Activity:
Repeat everything in the listing exactly, except for the images.

Collected material:
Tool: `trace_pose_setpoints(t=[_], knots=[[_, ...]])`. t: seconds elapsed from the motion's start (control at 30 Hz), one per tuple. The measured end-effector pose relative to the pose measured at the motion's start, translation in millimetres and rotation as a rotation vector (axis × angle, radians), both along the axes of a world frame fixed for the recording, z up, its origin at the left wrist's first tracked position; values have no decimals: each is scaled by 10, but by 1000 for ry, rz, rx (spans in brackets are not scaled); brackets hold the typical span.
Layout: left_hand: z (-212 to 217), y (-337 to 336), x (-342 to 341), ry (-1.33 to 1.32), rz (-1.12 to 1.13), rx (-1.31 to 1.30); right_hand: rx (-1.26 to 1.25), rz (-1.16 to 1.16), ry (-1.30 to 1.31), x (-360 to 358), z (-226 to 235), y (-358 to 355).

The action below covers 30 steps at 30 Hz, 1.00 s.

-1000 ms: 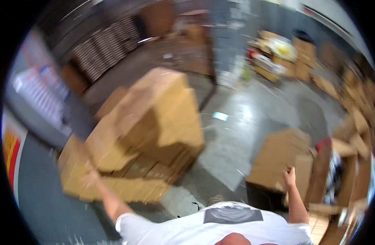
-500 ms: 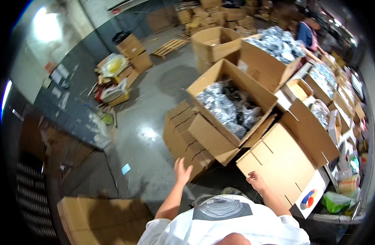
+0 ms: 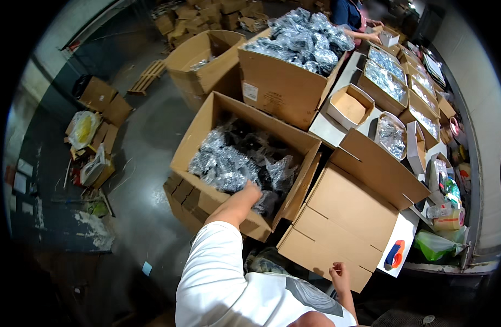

Solution to this exercise:
Tool: `trace_pose_setpoints(t=[_], knots=[[_, ...]])`. t: seconds elapsed from the motion's start (control at 30 Hz), one per tuple. The measured end-effector pose relative to the pose measured at the motion's start, translation in millimetres and rotation as a rotation vector (axis × angle, radians), both along the axes of a world frame fixed for the recording, z up, its origin at the left wrist's first tracked position; values have no decimals: each is scaled by 10, but by 1000 for ry, rz, rx (spans in brackets are not scaled); brackets hold the typical span.
Layout: left_hand: z (-212 to 217), y (-337 to 336), x (-342 to 341), ry (-1.33 to 1.32), rz (-1.12 to 1.13), rx (-1.31 to 1.30); right_hand: rx (-1.26 to 1.25), rz (-1.16 to 1.16), ry (-1.30 to 1.31), x (-360 to 358), z (-226 to 235), y (-358 to 355).

The action below covers 30 steps at 30 Hz, 1.00 s.

-1000 ms: 
-500 ms: 
+0 ms: 

The output is now complete.